O Congresso do Chega foi pródigo em gritos, apupos e mudanças de dirigentes. Tais situações são naturais em partidos recentemente formados, que dão os primeiros passos na busca de uma identidade, definida habitualmente através da hegemonização, negociada ou não, de uma das suas correntes internas.

Foi assim com o PS, o qual, dividido entre a linha do socialismo democrático de Mário Soares e a linha esquerdista de Manuel Serra, encontrou o seu rumo logo no primeiro congresso, em Dezembro de 1974, com o triunfo da primeira sobre a segunda.
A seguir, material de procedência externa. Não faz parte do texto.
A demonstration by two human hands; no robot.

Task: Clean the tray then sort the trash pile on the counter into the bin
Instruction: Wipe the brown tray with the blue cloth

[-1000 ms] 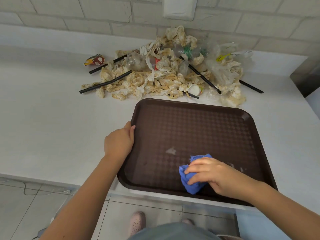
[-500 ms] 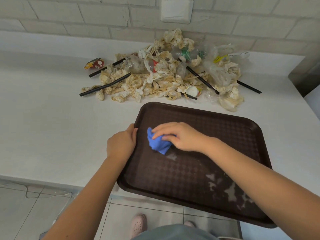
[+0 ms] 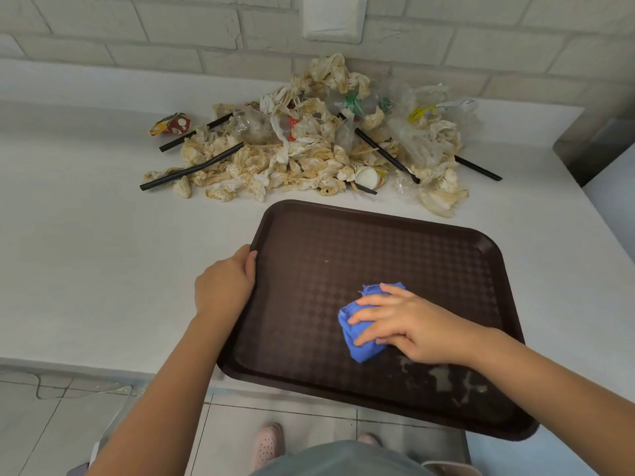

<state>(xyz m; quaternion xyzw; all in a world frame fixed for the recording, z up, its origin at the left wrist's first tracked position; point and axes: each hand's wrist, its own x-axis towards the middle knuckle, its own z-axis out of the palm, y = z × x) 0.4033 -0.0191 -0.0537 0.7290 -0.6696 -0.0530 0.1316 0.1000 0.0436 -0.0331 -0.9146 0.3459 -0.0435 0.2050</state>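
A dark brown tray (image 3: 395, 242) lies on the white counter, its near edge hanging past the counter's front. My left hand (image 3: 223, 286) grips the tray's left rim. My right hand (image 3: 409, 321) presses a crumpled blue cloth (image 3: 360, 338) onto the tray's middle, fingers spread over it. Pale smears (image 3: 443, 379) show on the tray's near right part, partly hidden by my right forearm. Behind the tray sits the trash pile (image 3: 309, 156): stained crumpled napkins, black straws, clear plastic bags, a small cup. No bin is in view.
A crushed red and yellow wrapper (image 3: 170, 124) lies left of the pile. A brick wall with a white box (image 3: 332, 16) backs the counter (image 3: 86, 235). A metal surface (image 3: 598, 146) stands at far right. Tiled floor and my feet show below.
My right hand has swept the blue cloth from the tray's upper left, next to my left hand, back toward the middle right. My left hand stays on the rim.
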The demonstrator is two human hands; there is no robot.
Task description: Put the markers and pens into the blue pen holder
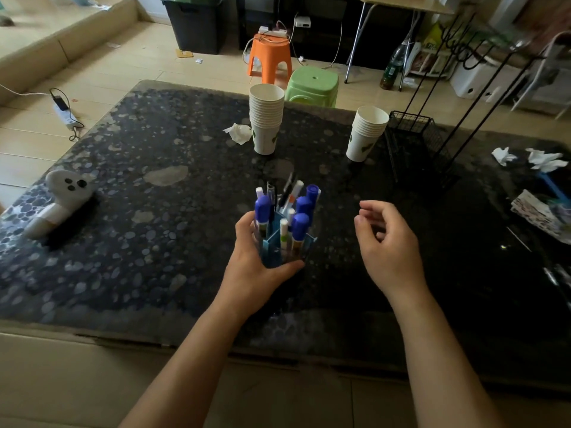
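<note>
Two hands over dark pebbled table point(160, 273) — left hand point(253, 273) grip around blue pen holder point(279, 247), right hand point(387, 242) empty, loosely curled.

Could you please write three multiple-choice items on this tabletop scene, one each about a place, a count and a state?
1. Where does the white ghost-shaped figure lie?
A. Near the table's left edge
B. Between the cup stacks
C. On the orange stool

2. How many stacks of paper cups stand on the table?
A. One
B. Two
C. Four

3. What is the left hand doing?
A. Resting flat on the table
B. Wrapped around the blue pen holder
C. Lifting a paper cup

Answers:
1. A: the figure lies by the left edge, far from the cups.
2. B: a taller stack stands near the far edge and a shorter stack to its right.
3. B: its fingers and thumb curl around the holder, which is full of markers; the right hand is empty beside it.
</note>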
Foi assim também no PSD, cujas divergências intestinas se prolongaram mais no tempo, tendo o partido conhecido momentos de grande tensão como o da defecção do grupo dos “Inadiáveis”, que custou ao sociais-democratas, de uma assentada, 37 lugares na Assembleia da República.

Reunido o Chega no seu III Congresso, que teve início no dia do 95º aniversário da Revolução Nacional, em Coimbra, cidade onde, há setenta anos, se realizou o III Congresso da União Nacional – a História tem sentido de humor e apraz-lhe divertir-nos com estas coincidências -, foram patentes as lutas entre as diferentes sensibilidades que se albergaram no partido. Resultando de uma coligação negativa, pois que unidas apenas pela convergência relativamente ao que contestam, a sua coesão termina aí.

Quanto aos objectivos, cada sensibilidade tem os seus e atendendo à natureza radical e dogmática de todas elas, dificilmente transigirão na defesa das causas que são caras a cada uma delas e a procura da hegemonia terá sempre, por essa razão, um carácter acrimonioso, logo potenciador de cisões e consequentes abandonos de grupos em bloco, eventualidade que, num partido pequeno, se revelará catastrófica.

Assim, André Ventura, que não parece filiar-se em qualquer das sensibilidades, pretende tão só pairar sobre elas como condição de manutenção da liderança, assumindo uma função de gestão, equilibrando forças, que impeça, portanto, uma hegemonia futura, potencialmente fatal.

Porém, a gestão política de Ventura não se circunscreve à organização da sua casa. É também definida em função das movimentações no xadrez partidário nacional. Ciente da crise por que passa o CDS, acerca do qual se tornou voz corrente que vive os seus últimos dias – vaticínio que não é inédito –, Ventura procura conquistar eleitorado no partido presentemente mais vulnerável. Para tal, robusteceu os católicos conservadores, para atrair os que, dentre estes, ainda se mantêm fiéis ao inquilino do palacete do Caldas.

Não se iludam, pois, aqueles que acreditam que o Chega se tornará o partido da moral cristã. A decisão de Ventura é meramente táctica, não de princípio. Por conveniência do momento alcandorou aos píncaros da direcção os católicos conservadores; amanhã substitui-los-á por outros, novamente guiado pela conveniência. Lembrem-se que de preferido a preterido vai a distância de uma letra.

O autor escreve de acordo com a antiga ortografia.